Thank you. And our first question is from Phil Gresh of JPMorgan. Please go ahead..
Hey. Good afternoon..
Hey, Phil..
Hi, Phil..
Hey, Phil..
My first question is just on the second quarter production guidance, I just want to make sure I understood it on an apples-to-apples basis.
I understand that you don't have the asset sales in there that have been announced, but I just wanted to go back to the 2Q 2016 and make sure I understood those numbers, because you did have some asset sales in 2016 as well that you were talking about when you discussed the 1Q performance.
So is the right base from 2Q 2016 1,546 MBOED, so the midpoint would be down 2% year-over-year? Or am I looking at that the wrong way?.
Hang on, Phil. We're looking here..
Yeah, 1,546 MBOED is the actual from Q2 last year..
So because 1Q, you were up 2% year-over-year, so I was just trying to tie that to the midpoint being about down 2%. I think you mentioned that there's some maintenance in the second quarter of this year.

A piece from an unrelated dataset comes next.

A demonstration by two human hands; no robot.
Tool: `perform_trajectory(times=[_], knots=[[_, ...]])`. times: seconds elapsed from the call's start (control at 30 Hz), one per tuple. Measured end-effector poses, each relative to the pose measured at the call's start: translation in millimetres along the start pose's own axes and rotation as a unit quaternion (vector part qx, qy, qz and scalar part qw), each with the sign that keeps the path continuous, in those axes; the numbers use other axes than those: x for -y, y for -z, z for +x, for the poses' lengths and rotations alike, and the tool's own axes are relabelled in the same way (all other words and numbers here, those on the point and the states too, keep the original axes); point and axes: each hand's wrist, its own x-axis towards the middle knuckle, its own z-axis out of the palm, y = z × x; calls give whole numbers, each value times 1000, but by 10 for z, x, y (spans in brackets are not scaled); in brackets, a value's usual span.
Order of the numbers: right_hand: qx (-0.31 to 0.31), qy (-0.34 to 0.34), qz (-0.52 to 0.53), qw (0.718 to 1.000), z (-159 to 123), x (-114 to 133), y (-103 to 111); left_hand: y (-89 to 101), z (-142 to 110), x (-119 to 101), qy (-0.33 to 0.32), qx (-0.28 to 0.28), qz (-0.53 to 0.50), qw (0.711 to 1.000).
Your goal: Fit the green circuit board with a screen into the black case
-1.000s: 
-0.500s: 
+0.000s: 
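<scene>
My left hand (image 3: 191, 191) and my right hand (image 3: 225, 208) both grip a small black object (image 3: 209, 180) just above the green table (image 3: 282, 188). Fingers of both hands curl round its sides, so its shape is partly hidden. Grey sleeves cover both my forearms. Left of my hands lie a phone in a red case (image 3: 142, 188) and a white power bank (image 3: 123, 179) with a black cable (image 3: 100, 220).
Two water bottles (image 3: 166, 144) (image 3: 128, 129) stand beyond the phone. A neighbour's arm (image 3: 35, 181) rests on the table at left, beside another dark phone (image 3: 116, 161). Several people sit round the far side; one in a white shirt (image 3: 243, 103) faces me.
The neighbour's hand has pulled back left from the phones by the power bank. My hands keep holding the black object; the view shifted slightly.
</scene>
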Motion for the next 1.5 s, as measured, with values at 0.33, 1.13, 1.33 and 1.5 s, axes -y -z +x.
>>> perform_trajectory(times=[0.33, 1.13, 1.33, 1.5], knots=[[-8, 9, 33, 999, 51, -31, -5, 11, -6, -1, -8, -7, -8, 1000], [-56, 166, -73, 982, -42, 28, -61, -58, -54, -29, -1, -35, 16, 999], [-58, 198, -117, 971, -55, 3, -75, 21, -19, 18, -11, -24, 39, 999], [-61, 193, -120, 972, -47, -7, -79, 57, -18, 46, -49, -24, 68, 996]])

I was just hoping to understand a little bit better some of the moving pieces there..
Yeah. The 1,546 MBOED, though, does not have adjustments in it for sales that have happened since then..
Like Block B..
Yeah. So I don't think it's right to take that number and then compare it directly to 2Q. That would be missing the adjustments for sales since then..
We can take that offline, Phil..
Good. No problem. No problem..
Our 2Q of this quarter does include the delta between its dispositions and it does include the delta on planned downtime as well..
Yeah. In the....
Sure. Sure..
...Q2 number, there is a significant turnaround downtime built in, but that's not so different from last year either, so..
Okay.
And then, second question, maybe just to follow up on the buyback commentary, so you obviously were blacked out for a period of time there, but it sounds like you're committed to the $3 billion number for the full year, which would imply you're going to go from like $100 million run rate in the first quarter to something closer to $1 billion for the next three quarters.
Is that the right way to think about that?.
Yes, Phil, I think that's a reasonable assumption. You know our philosophy is to dollar-cost average mostly, so it will be pretty consistent over the quarters..
Okay. Thank you..
Thank you. Our next question is from Ryan Todd of Deutsche Bank. Please go ahead..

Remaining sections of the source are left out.